Problem to solve. In the entries below, find the line with "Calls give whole" and print exactly every line from there up to and including the line with "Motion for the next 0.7", with no other lines.

Collected data entries
———
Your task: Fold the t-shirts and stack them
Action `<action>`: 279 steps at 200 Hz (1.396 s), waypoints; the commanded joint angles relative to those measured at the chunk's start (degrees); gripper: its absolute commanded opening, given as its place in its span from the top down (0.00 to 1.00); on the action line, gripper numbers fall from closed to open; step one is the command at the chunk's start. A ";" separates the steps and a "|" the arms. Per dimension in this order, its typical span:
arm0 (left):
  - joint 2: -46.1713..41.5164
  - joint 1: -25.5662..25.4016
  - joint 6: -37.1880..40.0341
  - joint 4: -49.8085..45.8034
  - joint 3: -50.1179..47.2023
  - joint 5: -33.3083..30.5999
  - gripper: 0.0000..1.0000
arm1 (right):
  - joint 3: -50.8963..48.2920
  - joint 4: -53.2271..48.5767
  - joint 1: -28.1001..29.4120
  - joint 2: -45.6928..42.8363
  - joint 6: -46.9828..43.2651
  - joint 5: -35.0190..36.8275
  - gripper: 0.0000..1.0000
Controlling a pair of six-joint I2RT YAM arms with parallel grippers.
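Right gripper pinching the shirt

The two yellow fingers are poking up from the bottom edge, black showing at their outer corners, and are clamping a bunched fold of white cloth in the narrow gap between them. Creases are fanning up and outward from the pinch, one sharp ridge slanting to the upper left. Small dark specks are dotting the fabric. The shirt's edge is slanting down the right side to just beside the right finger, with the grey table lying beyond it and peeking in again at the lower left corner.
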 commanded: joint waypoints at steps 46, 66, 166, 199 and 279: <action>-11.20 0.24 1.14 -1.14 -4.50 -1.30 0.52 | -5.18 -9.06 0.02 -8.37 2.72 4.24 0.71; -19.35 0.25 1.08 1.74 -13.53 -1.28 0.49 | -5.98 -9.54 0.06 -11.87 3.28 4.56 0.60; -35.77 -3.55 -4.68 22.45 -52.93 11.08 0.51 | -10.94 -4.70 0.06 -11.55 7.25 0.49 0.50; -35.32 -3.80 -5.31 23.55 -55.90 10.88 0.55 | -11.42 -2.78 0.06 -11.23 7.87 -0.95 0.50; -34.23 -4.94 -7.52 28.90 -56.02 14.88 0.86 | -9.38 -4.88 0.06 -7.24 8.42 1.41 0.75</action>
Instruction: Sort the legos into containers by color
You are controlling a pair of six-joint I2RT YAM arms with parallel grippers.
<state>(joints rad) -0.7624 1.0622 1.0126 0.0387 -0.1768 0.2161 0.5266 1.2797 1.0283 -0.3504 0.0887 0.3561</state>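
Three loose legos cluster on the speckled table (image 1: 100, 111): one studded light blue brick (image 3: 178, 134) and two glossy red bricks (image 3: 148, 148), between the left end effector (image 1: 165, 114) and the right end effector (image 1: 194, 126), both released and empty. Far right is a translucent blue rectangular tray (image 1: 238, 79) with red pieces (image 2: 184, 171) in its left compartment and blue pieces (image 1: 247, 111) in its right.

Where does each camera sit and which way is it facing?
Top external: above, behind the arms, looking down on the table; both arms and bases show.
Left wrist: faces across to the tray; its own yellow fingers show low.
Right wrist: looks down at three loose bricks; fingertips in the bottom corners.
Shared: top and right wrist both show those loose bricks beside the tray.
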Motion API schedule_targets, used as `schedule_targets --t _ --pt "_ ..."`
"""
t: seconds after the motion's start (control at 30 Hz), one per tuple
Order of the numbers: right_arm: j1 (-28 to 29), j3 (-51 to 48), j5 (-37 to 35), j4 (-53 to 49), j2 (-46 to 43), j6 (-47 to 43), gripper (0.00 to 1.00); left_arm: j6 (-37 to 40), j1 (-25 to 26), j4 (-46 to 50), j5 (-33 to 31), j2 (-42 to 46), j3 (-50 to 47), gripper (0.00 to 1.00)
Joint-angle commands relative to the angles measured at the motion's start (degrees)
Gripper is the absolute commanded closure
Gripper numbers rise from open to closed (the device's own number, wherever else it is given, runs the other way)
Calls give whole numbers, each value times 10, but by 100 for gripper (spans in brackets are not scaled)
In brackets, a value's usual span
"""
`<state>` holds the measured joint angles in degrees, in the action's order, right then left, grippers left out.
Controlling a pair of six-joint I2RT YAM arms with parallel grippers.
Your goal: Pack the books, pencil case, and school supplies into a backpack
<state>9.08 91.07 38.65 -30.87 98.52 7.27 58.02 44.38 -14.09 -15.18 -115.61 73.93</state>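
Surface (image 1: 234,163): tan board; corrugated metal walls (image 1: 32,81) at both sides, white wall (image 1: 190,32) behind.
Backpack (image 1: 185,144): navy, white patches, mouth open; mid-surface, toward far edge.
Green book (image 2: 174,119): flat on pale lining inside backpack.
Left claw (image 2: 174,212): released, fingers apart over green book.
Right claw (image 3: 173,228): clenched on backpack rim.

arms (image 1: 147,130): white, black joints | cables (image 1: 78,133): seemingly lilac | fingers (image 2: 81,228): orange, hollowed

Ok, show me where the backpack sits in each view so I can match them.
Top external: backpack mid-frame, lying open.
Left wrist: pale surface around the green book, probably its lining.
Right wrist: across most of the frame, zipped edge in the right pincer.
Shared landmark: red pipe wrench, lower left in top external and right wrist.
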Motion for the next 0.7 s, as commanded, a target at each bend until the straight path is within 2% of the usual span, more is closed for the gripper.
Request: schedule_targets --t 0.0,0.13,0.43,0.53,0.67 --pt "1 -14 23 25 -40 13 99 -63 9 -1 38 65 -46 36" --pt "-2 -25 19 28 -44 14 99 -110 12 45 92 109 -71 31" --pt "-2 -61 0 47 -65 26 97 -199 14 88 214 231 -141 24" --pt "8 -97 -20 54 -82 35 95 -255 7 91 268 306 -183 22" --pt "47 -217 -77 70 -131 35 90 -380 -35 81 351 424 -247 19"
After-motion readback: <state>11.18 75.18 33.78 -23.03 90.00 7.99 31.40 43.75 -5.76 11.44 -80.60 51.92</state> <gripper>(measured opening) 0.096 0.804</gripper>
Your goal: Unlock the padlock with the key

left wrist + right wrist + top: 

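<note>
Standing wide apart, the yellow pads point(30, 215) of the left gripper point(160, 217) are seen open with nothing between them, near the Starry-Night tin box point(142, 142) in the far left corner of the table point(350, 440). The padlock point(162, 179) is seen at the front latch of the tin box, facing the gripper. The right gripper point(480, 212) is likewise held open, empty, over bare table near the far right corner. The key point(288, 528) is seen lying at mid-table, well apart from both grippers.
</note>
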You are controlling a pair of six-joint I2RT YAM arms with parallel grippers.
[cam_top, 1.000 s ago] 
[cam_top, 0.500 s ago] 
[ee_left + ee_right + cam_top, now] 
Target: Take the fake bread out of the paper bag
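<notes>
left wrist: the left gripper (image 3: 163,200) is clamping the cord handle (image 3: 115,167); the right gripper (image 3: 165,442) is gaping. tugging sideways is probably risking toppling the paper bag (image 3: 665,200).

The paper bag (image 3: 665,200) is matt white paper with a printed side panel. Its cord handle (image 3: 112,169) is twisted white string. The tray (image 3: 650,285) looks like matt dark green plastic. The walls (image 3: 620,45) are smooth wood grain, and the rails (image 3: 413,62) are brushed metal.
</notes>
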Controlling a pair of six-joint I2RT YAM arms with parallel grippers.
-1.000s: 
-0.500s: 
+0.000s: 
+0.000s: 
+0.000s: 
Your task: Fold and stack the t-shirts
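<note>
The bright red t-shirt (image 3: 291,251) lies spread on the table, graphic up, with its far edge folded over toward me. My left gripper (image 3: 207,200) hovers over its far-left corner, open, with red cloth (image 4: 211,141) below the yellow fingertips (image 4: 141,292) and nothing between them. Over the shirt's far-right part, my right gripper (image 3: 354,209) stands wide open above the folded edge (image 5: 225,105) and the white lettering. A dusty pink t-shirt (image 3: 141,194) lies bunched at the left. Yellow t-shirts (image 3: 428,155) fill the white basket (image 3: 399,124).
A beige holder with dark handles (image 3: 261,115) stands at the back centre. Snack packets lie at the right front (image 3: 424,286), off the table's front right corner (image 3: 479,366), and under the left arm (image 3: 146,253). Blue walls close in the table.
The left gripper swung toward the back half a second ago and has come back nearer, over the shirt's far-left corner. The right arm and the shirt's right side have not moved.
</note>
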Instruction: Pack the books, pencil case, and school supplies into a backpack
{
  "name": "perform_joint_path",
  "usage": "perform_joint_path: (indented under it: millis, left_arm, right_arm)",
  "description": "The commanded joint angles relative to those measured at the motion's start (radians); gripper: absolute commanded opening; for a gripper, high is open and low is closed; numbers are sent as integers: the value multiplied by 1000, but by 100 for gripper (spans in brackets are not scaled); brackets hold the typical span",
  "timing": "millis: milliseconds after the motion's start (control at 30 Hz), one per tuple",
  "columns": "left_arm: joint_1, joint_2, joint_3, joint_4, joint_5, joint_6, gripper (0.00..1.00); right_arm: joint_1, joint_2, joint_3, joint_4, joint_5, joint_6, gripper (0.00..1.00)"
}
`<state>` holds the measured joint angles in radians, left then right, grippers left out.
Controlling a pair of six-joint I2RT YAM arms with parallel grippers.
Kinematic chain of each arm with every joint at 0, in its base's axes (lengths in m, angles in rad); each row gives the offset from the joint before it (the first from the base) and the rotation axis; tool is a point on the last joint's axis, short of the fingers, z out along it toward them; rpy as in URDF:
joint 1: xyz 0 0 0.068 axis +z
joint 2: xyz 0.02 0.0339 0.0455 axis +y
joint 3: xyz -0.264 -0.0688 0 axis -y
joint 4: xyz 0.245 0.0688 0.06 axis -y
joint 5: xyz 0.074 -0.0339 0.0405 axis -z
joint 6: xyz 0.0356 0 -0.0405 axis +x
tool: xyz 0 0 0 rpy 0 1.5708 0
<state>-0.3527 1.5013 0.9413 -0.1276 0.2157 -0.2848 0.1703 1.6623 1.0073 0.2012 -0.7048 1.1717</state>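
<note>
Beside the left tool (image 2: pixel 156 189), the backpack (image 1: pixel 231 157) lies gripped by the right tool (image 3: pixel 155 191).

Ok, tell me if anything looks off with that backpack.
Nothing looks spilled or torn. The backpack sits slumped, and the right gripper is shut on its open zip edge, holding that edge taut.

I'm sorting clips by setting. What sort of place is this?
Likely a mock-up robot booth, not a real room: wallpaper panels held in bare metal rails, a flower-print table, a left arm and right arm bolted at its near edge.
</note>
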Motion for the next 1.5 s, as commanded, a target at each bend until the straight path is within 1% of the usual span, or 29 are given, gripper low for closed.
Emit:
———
Your solution.
Calls give whole numbers, each value times 10, but by 100 for gripper (spans in brackets are not scaled)
In brackets, a value's usual span
"""
`<state>` holds the measured joint angles in degrees, in the action's order, right then left, grippers left out.
Controlling a pair of six-joint I2RT YAM arms with parallel grippers.
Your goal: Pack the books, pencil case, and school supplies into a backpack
<state>9.08 91.07 38.65 -30.87 98.52 7.27 58.02 44.38 -14.09 -15.18 -115.61 73.93</state>
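Surface (image 1: 234,163): tan board; corrugated metal walls (image 1: 32,81) at both sides, white wall (image 1: 190,32) behind.
Backpack (image 1: 185,144): navy, white patches, mouth open; mid-surface, toward far edge.
Green book (image 2: 174,119): flat on pale lining inside backpack.
Left claw (image 2: 174,212): released, fingers apart over green book.
Right claw (image 3: 173,228): clenched on backpack rim.

arms (image 1: 147,130): white, black joints | cables (image 1: 78,133): seemingly lilac | fingers (image 2: 81,228): orange, hollowed

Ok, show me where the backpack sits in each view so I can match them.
Top external: backpack mid-frame, lying open.
Left wrist: pale surface around the green book, probably its lining.
Right wrist: across most of the frame, zipped edge in the right pincer.
Shared landmark: red pipe wrench, lower left in top external and right wrist.
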Motion for the next 0.7 s, as commanded, a target at each bend until the straight path is within 2% of the usual span, more is closed for the gripper.

Further output is not needed for this exercise.